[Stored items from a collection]
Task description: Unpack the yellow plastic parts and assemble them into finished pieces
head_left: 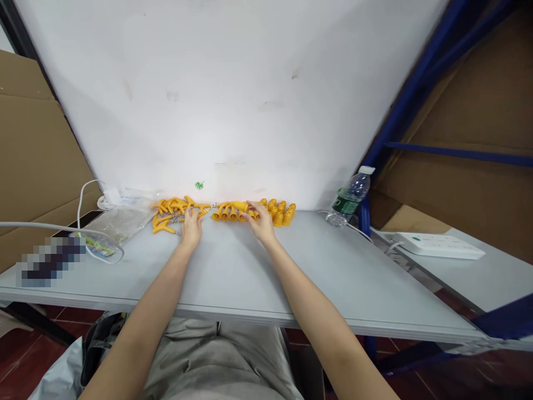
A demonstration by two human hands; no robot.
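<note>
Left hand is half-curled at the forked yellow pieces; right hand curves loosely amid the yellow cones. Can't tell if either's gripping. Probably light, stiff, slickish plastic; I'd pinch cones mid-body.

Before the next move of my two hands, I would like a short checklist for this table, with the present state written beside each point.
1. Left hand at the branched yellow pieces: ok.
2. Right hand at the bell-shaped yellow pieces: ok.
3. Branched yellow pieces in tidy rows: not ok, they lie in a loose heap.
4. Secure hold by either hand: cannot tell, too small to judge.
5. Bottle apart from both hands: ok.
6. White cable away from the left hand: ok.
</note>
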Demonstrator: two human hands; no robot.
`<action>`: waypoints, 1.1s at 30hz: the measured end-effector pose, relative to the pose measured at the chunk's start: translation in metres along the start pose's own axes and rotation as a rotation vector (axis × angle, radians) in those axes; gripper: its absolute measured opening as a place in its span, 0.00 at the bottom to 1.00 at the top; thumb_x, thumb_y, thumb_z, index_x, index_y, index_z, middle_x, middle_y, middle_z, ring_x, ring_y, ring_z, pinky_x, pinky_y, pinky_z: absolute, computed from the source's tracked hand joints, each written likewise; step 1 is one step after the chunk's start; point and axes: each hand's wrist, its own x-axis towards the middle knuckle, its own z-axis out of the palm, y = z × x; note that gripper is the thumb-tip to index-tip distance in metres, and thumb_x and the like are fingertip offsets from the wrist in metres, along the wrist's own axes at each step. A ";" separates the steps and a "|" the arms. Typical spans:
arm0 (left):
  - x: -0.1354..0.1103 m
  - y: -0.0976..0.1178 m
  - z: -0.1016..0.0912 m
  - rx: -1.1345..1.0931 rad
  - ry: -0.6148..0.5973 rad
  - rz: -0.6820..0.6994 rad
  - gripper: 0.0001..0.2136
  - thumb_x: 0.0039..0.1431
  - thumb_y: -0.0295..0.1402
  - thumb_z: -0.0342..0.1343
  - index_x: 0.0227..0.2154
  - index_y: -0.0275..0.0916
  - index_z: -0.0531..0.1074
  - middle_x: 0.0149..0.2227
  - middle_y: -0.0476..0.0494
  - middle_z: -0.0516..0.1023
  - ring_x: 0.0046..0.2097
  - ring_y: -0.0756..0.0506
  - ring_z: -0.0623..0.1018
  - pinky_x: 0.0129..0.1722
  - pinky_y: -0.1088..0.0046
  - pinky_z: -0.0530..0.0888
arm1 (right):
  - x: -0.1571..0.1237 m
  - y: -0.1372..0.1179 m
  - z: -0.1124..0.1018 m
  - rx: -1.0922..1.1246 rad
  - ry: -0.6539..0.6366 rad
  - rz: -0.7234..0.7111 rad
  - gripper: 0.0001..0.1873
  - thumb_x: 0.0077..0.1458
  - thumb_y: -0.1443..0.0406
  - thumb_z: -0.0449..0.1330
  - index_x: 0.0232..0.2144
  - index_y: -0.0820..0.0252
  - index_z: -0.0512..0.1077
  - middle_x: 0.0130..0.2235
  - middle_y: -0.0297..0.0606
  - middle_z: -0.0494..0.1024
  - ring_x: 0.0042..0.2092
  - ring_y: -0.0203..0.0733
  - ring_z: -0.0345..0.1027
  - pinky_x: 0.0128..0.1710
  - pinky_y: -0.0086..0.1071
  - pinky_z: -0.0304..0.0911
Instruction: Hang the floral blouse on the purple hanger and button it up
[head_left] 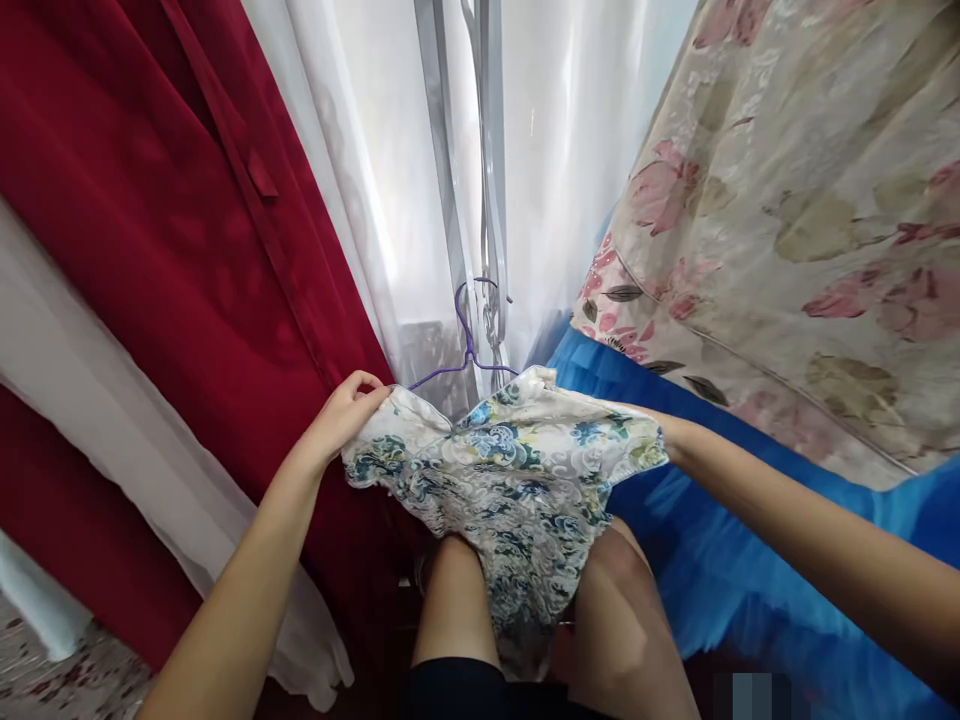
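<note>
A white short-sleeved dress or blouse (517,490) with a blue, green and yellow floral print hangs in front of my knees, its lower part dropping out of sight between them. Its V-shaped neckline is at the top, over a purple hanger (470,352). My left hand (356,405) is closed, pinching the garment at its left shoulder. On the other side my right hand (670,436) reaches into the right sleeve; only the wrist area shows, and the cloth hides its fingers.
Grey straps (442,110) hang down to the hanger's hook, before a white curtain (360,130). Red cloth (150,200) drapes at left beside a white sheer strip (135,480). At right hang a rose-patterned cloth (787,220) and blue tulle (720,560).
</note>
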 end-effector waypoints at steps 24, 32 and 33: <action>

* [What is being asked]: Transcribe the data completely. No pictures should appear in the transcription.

* [Answer to this problem]:
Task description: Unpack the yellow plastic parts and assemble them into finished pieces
head_left: 
A demonstration by two human hands; no robot.
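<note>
Left hand is half-curled at the forked yellow pieces; right hand curves loosely amid the yellow cones. Can't tell if either's gripping. Probably light, stiff, slickish plastic; I'd pinch cones mid-body.

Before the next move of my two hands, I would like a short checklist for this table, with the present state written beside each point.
1. Left hand at the branched yellow pieces: ok.
2. Right hand at the bell-shaped yellow pieces: ok.
3. Branched yellow pieces in tidy rows: not ok, they lie in a loose heap.
4. Secure hold by either hand: cannot tell, too small to judge.
5. Bottle apart from both hands: ok.
6. White cable away from the left hand: ok.
</note>
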Demonstrator: two human hands; no robot.
`<action>`: waypoints, 1.1s at 30hz: the measured end-effector pose, relative to the pose measured at the chunk's start: translation in metres along the start pose's own axes and rotation as a rotation vector (axis × angle, radians) in those axes; gripper: its absolute measured opening as a place in its span, 0.00 at the bottom to 1.00 at the top; thumb_x, thumb_y, thumb_z, index_x, index_y, index_z, middle_x, middle_y, middle_z, ring_x, ring_y, ring_z, pinky_x, pinky_y, pinky_z: absolute, computed from the source's tracked hand joints, each written likewise; step 1 is one step after the chunk's start; point and axes: each hand's wrist, its own x-axis towards the middle knuckle, its own z-axis out of the palm, y = z × x; note that gripper is the thumb-tip to index-tip distance in metres, and thumb_x and the like are fingertip offsets from the wrist in metres, along the wrist's own axes at each step. A ";" separates the steps and a "|" the arms. Typical spans:
arm0 (left):
  - x: -0.1354..0.1103 m
  - y: -0.0976..0.1178 m
  - z: -0.1016..0.0912 m
  - rx: -1.1345..1.0931 rad
  - ry: -0.6148..0.5973 rad
  - rz: -0.6820..0.6994 rad
  - gripper: 0.0001..0.2136
  - thumb_x: 0.0039..0.1431
  - thumb_y: -0.0295..0.1402
  - thumb_z: -0.0342..0.1343
  - index_x: 0.0227..0.2154
  - index_y: -0.0275..0.0916
  - index_z: -0.0531..0.1074
  - middle_x: 0.0149..0.2227
  - middle_y: -0.0476..0.0494
  - middle_z: -0.0516..0.1023
  - ring_x: 0.0046..0.2097
  - ring_y: -0.0756..0.0506
  - ring_z: -0.0623..0.1018
  - pinky_x: 0.0129..0.1722
  - pinky_y: -0.1088..0.0046
  - pinky_z: -0.0530..0.0888
arm1 (right):
  - x: -0.1571..0.1237 m
  - y: -0.1372..0.1179 m
  - z: -0.1124..0.1018 m
  - rx: -1.0922..1.1246 rad
  - ry: -0.6539..0.6366 rad
  - rz: -0.7234..0.7111 rad
  - gripper: 0.0001..0.1873
  - thumb_x: 0.0077..0.1458
  - thumb_y: -0.1443..0.0406
  - thumb_z: -0.0449..0.1330
  - index_x: 0.0232..0.2144
  - index_y: -0.0820..0.0252
  - index_z: -0.0512..0.1077
  - middle_x: 0.0130..0.2235
  - middle_y: -0.0297..0.0606
  - middle_z: -0.0494..0.1024
  - ring_x: 0.0042..0.2092
  - ring_y: -0.0203..0.0733
  - ring_z: -0.0345..0.1027
  - pinky_x: 0.0128..0.1710
  - pinky_y: -0.0086..0.1071
  - pinky_z: -0.0304..0.0911
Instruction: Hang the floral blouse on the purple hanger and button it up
[head_left] 
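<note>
A white short-sleeved dress or blouse (517,490) with a blue, green and yellow floral print hangs in front of my knees, its lower part dropping out of sight between them. Its V-shaped neckline is at the top, over a purple hanger (470,352). My left hand (356,405) is closed, pinching the garment at its left shoulder. On the other side my right hand (670,436) reaches into the right sleeve; only the wrist area shows, and the cloth hides its fingers.
Grey straps (442,110) hang down to the hanger's hook, before a white curtain (360,130). Red cloth (150,200) drapes at left beside a white sheer strip (135,480). At right hang a rose-patterned cloth (787,220) and blue tulle (720,560).
</note>
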 end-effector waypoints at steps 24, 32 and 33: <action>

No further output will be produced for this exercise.